• EXERCISE OBJECTIVE: Your answer should consist of the lines in the listing that hold "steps".

• MATERIAL PROVIDED:
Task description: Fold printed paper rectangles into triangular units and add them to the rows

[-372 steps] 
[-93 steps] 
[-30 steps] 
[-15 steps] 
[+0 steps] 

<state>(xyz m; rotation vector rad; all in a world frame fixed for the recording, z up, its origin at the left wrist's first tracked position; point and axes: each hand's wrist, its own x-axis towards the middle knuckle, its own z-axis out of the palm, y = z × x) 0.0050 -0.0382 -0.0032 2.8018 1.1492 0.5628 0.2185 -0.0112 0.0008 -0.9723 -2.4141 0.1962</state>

• EXPECTED OUTPUT:
[-372 steps] 
[-93 steps] 
[-30 steps] 
[-15 steps] 
[+0 steps] 

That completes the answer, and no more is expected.